Functional test test_restart_wsgi_on_sighup_multiple_workers is failing sometimes

Bug #1886956 reported by Slawek Kaplonski
6
This bug affects 1 person
Affects Status Importance Assigned to Milestone
neutron
Fix Released
High
Slawek Kaplonski

Bug Description

Test neutron.tests.functional.test_server.TestWsgiServer.test_restart_wsgi_on_sighup_multiple_workers is failing from time to time.

Logstash query: http://logstash.openstack.org/#dashboard/file/logstash.json?query=message%3A%5C%22in%20_test_restart_service_on_sighup%5C%22

Failure example: https://f7a63aeb9edd557a2176-4740624f0848c8c3257f704064a4516f.ssl.cf2.rackcdn.com/736026/4/gate/neutron-functional/d7d5c47/testr_results.html

ft1.1: neutron.tests.functional.test_server.TestWsgiServer.test_restart_wsgi_on_sighup_multiple_workerstesttools.testresult.real._StringException: Traceback (most recent call last):
  File "/home/zuul/src/opendev.org/openstack/neutron/neutron/common/utils.py", line 704, in wait_until_true
    eventlet.sleep(sleep)
  File "/home/zuul/src/opendev.org/openstack/neutron/.tox/dsvm-functional/lib/python3.6/site-packages/eventlet/greenthread.py", line 36, in sleep
    hub.switch()
  File "/home/zuul/src/opendev.org/openstack/neutron/.tox/dsvm-functional/lib/python3.6/site-packages/eventlet/hubs/hub.py", line 298, in switch
    return self.greenlet.switch()
eventlet.timeout.Timeout: 5 seconds

During handling of the above exception, another exception occurred:

Traceback (most recent call last):
  File "/home/zuul/src/opendev.org/openstack/neutron/neutron/tests/base.py", line 182, in func
    return f(self, *args, **kwargs)
  File "/home/zuul/src/opendev.org/openstack/neutron/neutron/tests/functional/test_server.py", line 237, in test_restart_wsgi_on_sighup_multiple_workers
    workers=2)
  File "/home/zuul/src/opendev.org/openstack/neutron/neutron/tests/functional/test_server.py", line 163, in _test_restart_service_on_sighup
    utils.wait_until_true(condition, timeout=5, sleep=1)
  File "/home/zuul/src/opendev.org/openstack/neutron/neutron/common/utils.py", line 709, in wait_until_true
    raise WaitTimeout(_("Timed out after %d seconds") % timeout)
neutron.common.utils.WaitTimeout: Timed out after 5 seconds

Revision history for this message
OpenStack Infra (hudson-openstack) wrote : Related fix proposed to neutron (master)

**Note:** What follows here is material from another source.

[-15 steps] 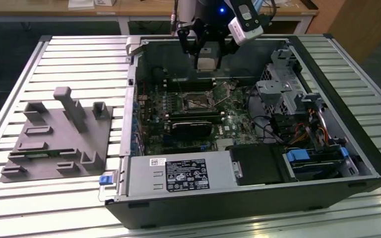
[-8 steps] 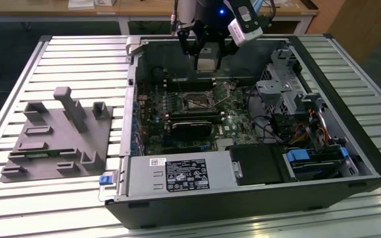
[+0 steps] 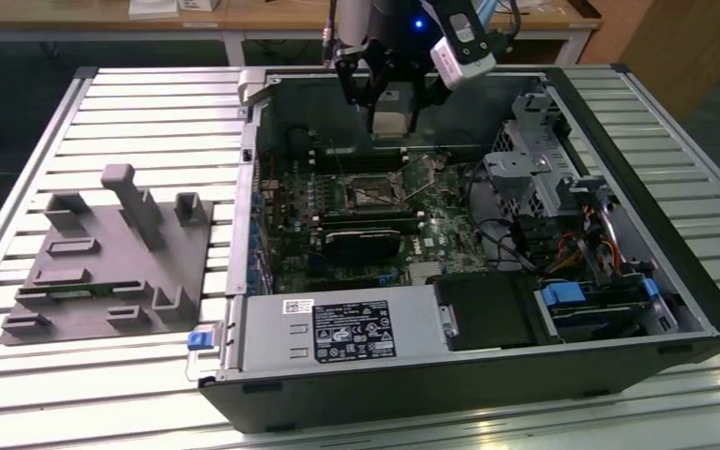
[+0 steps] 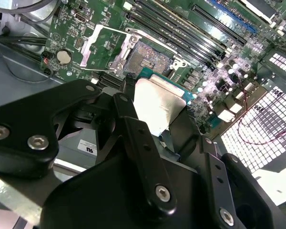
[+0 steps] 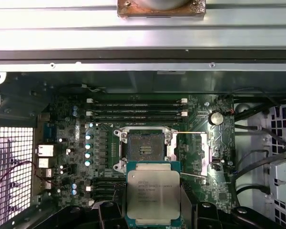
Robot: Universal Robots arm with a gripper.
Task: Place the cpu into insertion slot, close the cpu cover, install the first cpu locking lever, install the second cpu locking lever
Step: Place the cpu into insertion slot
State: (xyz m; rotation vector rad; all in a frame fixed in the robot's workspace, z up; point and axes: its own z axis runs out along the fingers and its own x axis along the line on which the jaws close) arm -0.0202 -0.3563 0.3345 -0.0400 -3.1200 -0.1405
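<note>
Cpu (image 5: 152, 193) is clamped by its edges in your tool (image 5: 153, 212), metal top turned toward the first wrist view, so I judge the contact side faces the board. It hangs above the motherboard (image 5: 66, 143), just beside the insertion slot (image 5: 145, 149) and not yet in it. The cpu cover (image 4: 105, 47) lies swung open, leaving the socket bare to take the cpu flat.

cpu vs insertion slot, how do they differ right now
The cpu has a pale silver top; the slot has a dark centre. The cpu is held in the gripper, off the board; the slot sits fixed on it, uncovered and empty. Both are square.
</note>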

Related fix proposed to branch: master
Review: https://review.opendev.org/740283

Revision history for this message
OpenStack Infra (hudson-openstack) wrote : Related fix merged to neutron (master)

Reviewed: https://review.opendev.org/740283
Committed: https://git.openstack.org/cgit/openstack/neutron/commit/?id=0c55ab9c78df028e9e321a3f8dea59ede217fef8
Submitter: Zuul
Branch: master

commit 0c55ab9c78df028e9e321a3f8dea59ede217fef8
Author: Slawek Kaplonski <email address hidden>
Date: Thu Jul 9 15:19:03 2020 +0200

    [Functional] Add logging to the check test file function

    In the functional tests module which is testing WSGI Server, there
    is used function to assert that file created by the WSGI service is
    created and has got correct size.
    This function wasn't logging anything so in case of test failure
    there was no way to check why it really failed.

    This patch adds some log messages to the check so it will be clear
    if file wasn't created at all or if size was not as expected.

    Change-Id: Ib610b8513b4ea888a540873b26c3f205ac575b17
    Related-Bug: #1886956

tags: added: neutron-proactive-backport-potential
Revision history for this message
OpenStack Infra (hudson-openstack) wrote : Related fix proposed to neutron (stable/ussuri)

Related fix proposed to branch: stable/ussuri
Review: https://review.opendev.org/757573

Revision history for this message
OpenStack Infra (hudson-openstack) wrote : Related fix proposed to neutron (stable/train)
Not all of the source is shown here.